I walked off that elevator and out of his life. He kept right on calling, even after he asked her to marry him and even after he married her.

But I was on a journey to wholeness by then and for sure there is no penis worth my spirit or my self worth. It was also at this time that I made a promise to myself. If you can't walk with me in the day light, you can't have no choochie in the dark and I have not broken that promise to myself.

But even today, years later as hard as I try my best to live whole, I still know how hard it is to really listen to what a man is telling you. It's hard because no one wants to be alone. It's been extra hard for me lately because I am lonely. I've mostly met two kinds of men in the recent years, men who want to fuck me, but don't want anyone to know they are fucking me, or men who like the image of dating me but are a dime late and a dollar short turning it into something meaningful. Sometimes I get a tad confused, but not for long. I will take loneliness any day over my self worth. I like me and I like what I have become. I fought hard for Rae and I just can't sacrifice her.

So how do you reconcile what you hear with a person's actions? People say that action speaks louder than words, but that's not always true. Sometimes action is more emotionally favorable, than words and cloud the truth that lays within the words.

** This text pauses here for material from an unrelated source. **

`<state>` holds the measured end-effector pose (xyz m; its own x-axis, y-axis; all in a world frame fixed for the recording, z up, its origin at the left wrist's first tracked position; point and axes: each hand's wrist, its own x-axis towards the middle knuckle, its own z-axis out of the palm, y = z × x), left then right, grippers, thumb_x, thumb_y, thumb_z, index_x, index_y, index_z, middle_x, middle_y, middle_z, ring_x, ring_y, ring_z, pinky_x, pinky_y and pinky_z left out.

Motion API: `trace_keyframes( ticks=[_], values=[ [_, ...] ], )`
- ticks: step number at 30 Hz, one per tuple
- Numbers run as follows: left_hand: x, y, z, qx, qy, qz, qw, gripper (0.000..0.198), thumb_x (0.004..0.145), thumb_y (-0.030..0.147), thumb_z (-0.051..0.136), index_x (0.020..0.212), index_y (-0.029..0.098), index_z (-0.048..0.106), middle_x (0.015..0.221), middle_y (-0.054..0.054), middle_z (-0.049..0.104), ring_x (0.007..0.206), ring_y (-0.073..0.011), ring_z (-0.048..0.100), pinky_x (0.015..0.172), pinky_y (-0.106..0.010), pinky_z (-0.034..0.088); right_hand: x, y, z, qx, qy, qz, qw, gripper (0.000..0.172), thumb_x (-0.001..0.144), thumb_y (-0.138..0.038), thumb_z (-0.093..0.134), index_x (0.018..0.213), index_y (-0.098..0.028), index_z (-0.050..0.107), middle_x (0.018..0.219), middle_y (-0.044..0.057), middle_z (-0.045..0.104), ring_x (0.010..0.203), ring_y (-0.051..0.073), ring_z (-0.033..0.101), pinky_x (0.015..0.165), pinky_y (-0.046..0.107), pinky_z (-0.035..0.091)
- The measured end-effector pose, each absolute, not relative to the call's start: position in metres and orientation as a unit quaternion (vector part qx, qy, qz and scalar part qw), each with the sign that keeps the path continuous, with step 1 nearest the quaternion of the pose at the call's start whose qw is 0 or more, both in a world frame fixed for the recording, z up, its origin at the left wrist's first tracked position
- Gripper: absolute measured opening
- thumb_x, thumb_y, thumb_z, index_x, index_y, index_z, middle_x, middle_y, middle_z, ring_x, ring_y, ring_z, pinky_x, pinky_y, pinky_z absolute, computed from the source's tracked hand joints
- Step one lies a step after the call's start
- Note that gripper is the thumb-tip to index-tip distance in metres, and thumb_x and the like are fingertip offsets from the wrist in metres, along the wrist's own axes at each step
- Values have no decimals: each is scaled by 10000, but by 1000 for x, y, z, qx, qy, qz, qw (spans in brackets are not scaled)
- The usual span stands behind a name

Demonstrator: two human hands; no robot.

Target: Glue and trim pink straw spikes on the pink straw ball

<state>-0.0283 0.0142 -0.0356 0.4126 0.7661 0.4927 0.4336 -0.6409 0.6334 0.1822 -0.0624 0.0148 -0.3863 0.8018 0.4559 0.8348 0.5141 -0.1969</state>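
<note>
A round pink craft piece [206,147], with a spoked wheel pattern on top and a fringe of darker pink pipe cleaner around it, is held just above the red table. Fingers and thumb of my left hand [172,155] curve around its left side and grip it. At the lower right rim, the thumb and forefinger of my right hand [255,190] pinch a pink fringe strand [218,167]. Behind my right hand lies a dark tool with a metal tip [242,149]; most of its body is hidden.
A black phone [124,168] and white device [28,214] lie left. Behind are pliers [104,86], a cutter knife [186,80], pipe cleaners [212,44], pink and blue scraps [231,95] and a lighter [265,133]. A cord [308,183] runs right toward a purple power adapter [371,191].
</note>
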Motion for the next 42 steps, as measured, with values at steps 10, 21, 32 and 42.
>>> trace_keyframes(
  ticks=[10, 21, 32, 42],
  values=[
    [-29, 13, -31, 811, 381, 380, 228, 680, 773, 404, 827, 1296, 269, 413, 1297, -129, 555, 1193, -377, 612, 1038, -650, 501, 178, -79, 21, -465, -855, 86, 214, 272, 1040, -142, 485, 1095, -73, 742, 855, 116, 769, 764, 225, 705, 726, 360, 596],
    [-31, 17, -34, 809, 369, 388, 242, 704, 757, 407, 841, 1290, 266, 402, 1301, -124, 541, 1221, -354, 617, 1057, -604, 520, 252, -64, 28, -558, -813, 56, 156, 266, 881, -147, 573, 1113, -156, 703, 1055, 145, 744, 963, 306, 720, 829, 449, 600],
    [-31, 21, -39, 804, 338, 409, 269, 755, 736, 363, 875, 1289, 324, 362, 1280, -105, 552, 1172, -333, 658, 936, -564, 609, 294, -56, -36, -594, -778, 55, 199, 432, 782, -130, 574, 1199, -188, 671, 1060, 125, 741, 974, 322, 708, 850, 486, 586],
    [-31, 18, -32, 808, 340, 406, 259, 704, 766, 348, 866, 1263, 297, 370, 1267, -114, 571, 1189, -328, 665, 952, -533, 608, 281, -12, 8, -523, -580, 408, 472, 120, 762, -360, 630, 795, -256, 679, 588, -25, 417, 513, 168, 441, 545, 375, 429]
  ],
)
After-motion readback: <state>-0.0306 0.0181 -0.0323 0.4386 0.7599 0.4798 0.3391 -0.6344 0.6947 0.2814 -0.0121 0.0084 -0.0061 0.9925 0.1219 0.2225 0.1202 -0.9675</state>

There is a thin line between hearing and listening. Reconciling it can be hard, but at the end of the day, what should guide you, is how you feel. Noooo, not how you feel when you are between the sheets or how you feel when you are actually talking or texting, but rather how you feel in your quite space.  You see in that quite space is when God speaks to us. How you feel in that space, should guide your action outside of that space.

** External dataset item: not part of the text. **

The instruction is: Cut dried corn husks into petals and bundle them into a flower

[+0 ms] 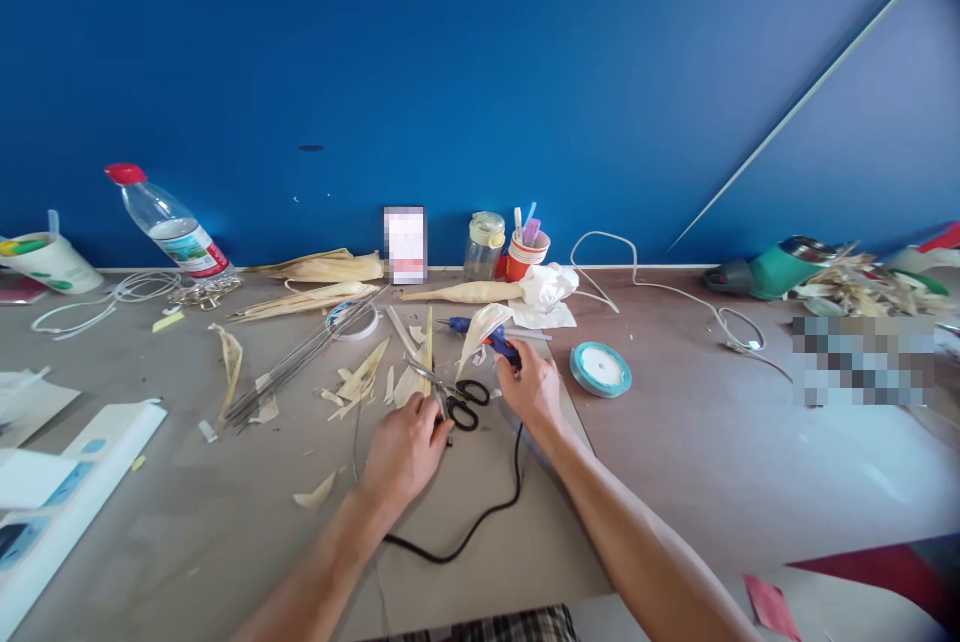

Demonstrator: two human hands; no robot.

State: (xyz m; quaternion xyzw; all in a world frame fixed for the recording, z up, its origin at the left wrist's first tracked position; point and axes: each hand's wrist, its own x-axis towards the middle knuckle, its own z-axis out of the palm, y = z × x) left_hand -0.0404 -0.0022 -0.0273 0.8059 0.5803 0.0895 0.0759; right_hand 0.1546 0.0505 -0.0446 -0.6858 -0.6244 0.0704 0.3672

At the end of the day, you can't make someone love you or want you or want more with you. No matter how much you bond. No matter how good the chemistry is in bed or out of bed for that matter. No matter how much you like him.

Whatever barriers a person has that prevents them from taking a risk with you, you should not alter your worth.  Each person has to make the best decision for themselves and we should respect their choice. Remember that your worth is not altered by their choice. What does altered your worth however, is when we hear and don't listen and act not out of the truth of his words but the contradiction of his actions.